El Plan llama a los cofrades

  • La Diócesis reconoce la importancia de las hermandades como realidad parroquial

Hay temas importantes que no se deben dejar escapar y eso ocurre con la presentación del Plan Diocesano de Evangelización 2010- 2014 realizada por el obispo de Huelva, José Vilaplana Blasco.

Es sumamente significativo que se le dedique todo un capítulo a la atención pastoral de la piedad popular. Sin duda es un hecho importante el reconocerla como una realidad de la parroquia que en este Plan se pretende dinamizar. Una parroquia abierta para el que todo que lo necesite acuda a ella, que es como recuerda monseñor Vilaplana, la fuente de agua fresca que está manando continuamente la sabia del Evangelio. Por una parte está el reconocimiento intrínseco del valor de la religiosidad popular y hay una referencia doctrinal clara y real de lo que hoy se vive, poniendo de manifiesto que a través de ella existen "expresiones particulares de búsqueda de Dios y de la fe", en palabras del Papa; se habla también de sus limitaciones y de la exigencia de dar una respuesta evangelizadora para descubrir los valores que encierra.

Deja claro que es necesario que la parroquia, a la vez que evangeliza la religiosidad popular, redescubra también la fuerza evangelizadora que ella encierra en su propia naturaleza. Unos fieles que en estas expresiones de piedad popular "manifiestan su sed de Dios, que debe ser tenida en cuenta", reconoce.
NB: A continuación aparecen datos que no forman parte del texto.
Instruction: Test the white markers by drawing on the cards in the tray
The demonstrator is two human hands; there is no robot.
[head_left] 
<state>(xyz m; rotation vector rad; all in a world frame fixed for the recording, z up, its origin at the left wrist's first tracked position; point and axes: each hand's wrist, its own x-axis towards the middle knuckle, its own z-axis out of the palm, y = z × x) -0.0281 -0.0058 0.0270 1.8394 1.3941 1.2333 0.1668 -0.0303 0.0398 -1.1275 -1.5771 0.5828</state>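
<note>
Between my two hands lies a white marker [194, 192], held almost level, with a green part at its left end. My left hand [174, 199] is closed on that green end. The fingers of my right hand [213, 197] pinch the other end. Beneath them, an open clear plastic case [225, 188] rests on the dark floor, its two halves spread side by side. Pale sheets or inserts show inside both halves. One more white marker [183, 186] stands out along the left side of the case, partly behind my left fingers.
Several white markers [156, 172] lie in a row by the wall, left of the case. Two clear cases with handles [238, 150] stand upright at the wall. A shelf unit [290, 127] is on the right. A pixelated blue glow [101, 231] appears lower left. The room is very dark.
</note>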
Hay bastante claridad en el planteamiento y lo mismo que se reconocen a las hermandades como el marco adecuado para una experiencia cristiana indica que deben ir más allá de la "simple preocupación por la salida procesional". Se pide una presencia más activa de los cofrades porque hay parroquias donde se caracterizan "por la presencia de hermandades, pero no de hermanos". A pesar de todo es clave la frase que se toma de Benedicto XVI: "Las procesiones ponen de manifiesto un testimonio público de fe en una sociedad en la que afloran el olvido y la negación de Dios".

En las líneas de actuación de educar, purificar y recuperar la piedad popular de los fieles, se habla de formación y oración.

Hay aspectos resbaladizos al entrar en la expresión misma de la religiosidad popular, en su forma particular de mostrar la fe. Dentro de la lógica se pide dignificar los cultos litúrgicamente y educar a todos sobre los espacios celebrativos que se deben respetar. Pero se añade y ahí es donde pueda verse una intromisión sino se entiende bien, que hay que evitar "el excesivo exorno que rodea a las imágenes". En tiempo de crisis hay algunas moderaciones en otros gastos cofrades, en eternas hipotecas, que sí deben ser tenidos más en cuenta. El exorno parte de la reminiscencia barroca que en nada tiene que estar reñido con el carácter evangelizador de los cultos.

Una idea reiterada en muchas ocasiones que de nuevo vuelve a ser propuesta es la asamblea diocesana de hermandades y cofradías. De celebrarse debe buscar no sólo la dimensión oficialista de juntas, sino llegar a cofrades de a pie que tienen mucho que decir, de lo contrario de poco servirá. Hay, además, propuesta de revisión de la normativa diocesana sobre hermandades, aunque las existentes son de 1997 están más necesitadas de aplicación que de revisión. Un Plan Diocesano de Evangelización bastante realista donde no hay que olvidar el divorcio que ha existido siempre entre hermandades-parroquias y parroquias-hermandades. Por ello este capítulo es importante dentro del Plan Diocesano al asumirlas como una realidad que está ahí, otra cosa es que la cofradía asuma su razón natural de ser parte de la parroquia y que esta a su vez la entienda. Lo importante es que esta es una llamada a la participación del cofrade en la parroquia.